WHAT THE TASK REQUIRES :: Of the lines in the material below, print only those from the one containing "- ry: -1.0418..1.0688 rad" to the one containing "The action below", ends included, exactly as written and without pictures.

┌────────

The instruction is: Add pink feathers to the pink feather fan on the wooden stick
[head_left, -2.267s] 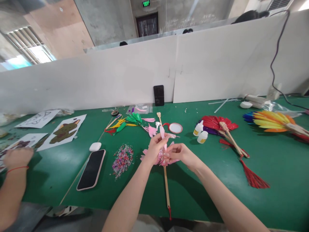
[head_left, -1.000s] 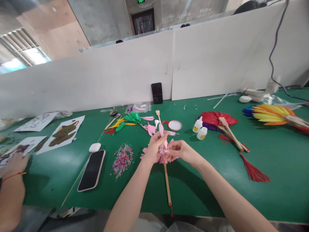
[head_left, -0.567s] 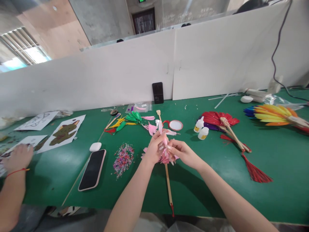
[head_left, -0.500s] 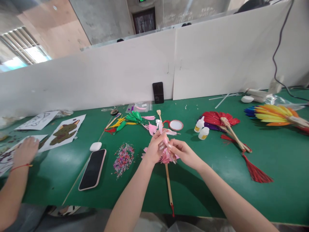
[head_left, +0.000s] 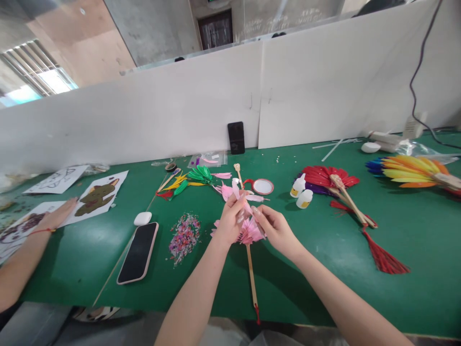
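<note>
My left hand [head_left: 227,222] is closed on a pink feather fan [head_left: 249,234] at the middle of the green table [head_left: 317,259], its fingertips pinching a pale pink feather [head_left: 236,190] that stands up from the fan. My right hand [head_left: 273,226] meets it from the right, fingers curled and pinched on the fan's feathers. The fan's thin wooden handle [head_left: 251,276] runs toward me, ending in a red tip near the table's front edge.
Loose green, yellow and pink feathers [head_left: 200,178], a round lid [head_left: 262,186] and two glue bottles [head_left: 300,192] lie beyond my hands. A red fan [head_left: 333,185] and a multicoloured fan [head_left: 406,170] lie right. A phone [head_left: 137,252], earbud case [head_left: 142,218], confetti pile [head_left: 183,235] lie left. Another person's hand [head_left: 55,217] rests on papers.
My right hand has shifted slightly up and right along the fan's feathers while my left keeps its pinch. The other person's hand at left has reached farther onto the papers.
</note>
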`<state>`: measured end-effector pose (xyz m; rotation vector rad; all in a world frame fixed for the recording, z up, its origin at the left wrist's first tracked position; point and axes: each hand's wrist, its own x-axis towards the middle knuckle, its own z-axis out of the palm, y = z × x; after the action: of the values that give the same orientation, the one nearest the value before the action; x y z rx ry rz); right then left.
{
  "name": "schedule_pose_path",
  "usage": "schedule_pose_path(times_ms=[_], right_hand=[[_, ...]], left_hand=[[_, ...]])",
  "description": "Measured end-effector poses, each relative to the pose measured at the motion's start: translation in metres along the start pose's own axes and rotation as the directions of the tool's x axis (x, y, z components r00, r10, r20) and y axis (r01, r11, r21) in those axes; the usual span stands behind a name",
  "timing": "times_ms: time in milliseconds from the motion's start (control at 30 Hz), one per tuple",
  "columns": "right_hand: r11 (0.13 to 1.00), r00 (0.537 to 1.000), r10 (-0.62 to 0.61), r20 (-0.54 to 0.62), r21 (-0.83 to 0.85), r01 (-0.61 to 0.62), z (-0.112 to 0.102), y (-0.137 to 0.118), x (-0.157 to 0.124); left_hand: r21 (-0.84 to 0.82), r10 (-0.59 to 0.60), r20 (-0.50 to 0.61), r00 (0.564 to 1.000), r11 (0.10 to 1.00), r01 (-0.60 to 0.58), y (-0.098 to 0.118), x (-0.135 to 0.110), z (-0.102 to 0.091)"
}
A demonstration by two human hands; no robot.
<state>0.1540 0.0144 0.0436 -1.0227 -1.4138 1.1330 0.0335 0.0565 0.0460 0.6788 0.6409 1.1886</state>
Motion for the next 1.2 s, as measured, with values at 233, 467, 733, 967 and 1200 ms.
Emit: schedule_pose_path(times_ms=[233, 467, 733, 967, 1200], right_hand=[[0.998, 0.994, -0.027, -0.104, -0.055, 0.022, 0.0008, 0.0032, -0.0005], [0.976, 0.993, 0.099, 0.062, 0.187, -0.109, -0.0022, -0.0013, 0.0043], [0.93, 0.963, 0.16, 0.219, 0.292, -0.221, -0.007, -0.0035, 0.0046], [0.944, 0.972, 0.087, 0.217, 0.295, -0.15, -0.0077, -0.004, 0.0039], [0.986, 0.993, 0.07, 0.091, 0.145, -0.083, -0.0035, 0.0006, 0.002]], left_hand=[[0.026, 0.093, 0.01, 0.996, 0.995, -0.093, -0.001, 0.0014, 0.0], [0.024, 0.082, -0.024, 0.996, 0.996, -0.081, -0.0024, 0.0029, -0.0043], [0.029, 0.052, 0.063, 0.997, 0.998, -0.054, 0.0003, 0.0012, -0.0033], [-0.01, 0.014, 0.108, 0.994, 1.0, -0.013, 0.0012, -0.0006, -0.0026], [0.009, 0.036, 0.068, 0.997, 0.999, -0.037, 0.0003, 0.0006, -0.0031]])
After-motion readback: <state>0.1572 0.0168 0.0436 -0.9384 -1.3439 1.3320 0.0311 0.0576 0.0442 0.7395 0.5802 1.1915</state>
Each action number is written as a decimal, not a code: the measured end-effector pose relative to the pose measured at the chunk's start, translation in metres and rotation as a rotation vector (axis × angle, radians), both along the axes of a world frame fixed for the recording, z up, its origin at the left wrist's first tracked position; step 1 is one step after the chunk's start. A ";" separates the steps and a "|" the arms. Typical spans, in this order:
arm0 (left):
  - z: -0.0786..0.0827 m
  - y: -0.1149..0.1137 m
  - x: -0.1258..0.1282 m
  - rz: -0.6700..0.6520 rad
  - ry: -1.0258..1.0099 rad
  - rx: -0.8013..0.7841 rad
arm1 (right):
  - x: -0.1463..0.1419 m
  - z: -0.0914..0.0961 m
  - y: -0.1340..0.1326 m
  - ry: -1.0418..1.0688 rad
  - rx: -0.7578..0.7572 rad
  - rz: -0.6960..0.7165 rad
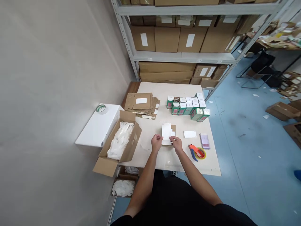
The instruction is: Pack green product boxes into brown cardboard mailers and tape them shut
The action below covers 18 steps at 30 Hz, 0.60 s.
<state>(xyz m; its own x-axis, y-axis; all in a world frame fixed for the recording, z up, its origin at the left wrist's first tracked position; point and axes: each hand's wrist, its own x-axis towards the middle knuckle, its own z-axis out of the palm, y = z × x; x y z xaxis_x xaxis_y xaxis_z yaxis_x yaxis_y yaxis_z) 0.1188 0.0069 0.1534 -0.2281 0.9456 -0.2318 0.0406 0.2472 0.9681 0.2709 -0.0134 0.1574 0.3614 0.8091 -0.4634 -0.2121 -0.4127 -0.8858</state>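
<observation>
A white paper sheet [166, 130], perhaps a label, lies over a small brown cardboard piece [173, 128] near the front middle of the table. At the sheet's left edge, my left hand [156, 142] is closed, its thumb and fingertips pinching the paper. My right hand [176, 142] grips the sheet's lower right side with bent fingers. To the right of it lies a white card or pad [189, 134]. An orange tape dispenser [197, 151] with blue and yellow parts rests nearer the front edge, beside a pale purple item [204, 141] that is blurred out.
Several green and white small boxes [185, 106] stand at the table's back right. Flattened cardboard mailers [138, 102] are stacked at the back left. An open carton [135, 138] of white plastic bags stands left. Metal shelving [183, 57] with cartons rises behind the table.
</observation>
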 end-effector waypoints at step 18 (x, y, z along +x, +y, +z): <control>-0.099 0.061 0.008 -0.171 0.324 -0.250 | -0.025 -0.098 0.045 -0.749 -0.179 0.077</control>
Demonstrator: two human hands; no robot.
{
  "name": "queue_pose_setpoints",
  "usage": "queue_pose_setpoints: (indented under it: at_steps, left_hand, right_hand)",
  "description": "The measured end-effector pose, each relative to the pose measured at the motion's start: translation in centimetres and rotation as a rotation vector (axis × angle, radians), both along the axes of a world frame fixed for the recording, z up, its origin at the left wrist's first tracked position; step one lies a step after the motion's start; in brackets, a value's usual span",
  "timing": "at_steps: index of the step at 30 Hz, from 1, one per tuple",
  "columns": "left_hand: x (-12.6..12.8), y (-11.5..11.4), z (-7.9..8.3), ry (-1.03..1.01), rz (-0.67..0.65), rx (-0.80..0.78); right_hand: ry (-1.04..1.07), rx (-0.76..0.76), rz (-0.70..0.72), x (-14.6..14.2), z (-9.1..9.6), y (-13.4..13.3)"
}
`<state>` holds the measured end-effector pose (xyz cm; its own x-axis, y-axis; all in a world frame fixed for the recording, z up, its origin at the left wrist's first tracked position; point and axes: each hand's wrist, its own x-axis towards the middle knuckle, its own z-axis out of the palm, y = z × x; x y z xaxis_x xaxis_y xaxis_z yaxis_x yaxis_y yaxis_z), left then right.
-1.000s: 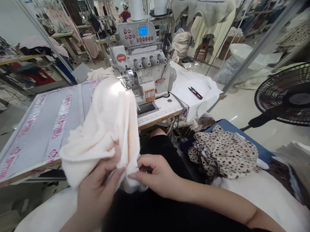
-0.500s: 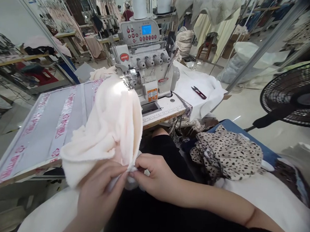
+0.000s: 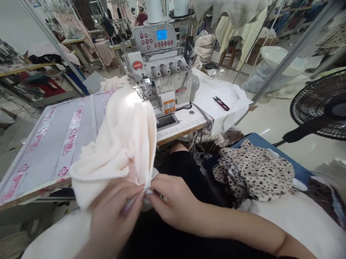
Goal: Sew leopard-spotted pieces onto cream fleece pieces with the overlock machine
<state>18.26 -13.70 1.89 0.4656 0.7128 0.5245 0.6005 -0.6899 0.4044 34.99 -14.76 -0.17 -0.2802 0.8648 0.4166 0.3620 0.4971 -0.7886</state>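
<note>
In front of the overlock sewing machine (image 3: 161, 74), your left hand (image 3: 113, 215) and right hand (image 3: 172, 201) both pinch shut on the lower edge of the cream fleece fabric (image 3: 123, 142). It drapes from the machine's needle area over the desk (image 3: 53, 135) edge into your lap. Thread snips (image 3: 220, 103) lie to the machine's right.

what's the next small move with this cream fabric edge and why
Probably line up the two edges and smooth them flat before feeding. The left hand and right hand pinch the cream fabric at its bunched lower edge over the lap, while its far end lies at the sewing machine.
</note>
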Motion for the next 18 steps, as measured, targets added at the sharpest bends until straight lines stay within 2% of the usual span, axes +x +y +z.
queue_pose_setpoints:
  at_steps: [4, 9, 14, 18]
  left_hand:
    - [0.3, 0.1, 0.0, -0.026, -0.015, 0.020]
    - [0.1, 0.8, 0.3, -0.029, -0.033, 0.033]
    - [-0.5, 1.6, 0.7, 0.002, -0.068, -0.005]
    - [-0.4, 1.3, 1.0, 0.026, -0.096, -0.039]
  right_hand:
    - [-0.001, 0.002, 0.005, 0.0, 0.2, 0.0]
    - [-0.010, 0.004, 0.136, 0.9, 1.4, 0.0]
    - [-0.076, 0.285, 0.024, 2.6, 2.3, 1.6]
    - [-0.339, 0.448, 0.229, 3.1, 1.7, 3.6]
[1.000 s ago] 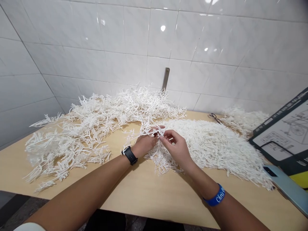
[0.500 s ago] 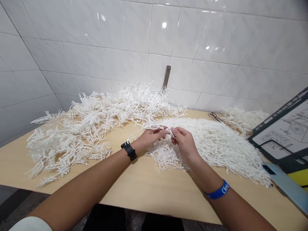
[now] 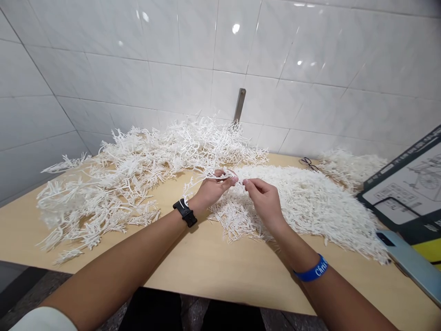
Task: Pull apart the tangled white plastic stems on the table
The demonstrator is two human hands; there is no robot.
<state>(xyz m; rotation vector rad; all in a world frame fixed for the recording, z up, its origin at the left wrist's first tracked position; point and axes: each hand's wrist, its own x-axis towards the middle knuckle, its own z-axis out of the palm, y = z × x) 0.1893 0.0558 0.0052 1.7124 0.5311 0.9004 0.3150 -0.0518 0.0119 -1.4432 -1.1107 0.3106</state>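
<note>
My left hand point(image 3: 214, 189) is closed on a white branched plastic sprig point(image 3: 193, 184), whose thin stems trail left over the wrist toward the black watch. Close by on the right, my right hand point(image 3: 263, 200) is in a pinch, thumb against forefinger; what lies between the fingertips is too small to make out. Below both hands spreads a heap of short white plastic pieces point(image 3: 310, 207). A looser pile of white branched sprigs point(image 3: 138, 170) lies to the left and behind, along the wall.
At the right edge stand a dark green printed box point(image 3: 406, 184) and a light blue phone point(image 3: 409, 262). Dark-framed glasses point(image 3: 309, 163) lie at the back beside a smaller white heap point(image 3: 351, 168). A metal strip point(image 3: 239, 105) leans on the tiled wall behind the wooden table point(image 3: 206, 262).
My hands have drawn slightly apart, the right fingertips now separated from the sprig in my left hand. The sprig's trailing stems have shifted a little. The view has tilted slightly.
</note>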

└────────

SOLUTION ::
  - ry: -1.0418..1.0688 rad
  - rx: -0.7578..0.7572 rad
  - rz: -0.6960..0.7165 rad
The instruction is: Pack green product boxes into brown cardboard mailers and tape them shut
The action below covers 18 steps at 30 Hz, 0.60 s.

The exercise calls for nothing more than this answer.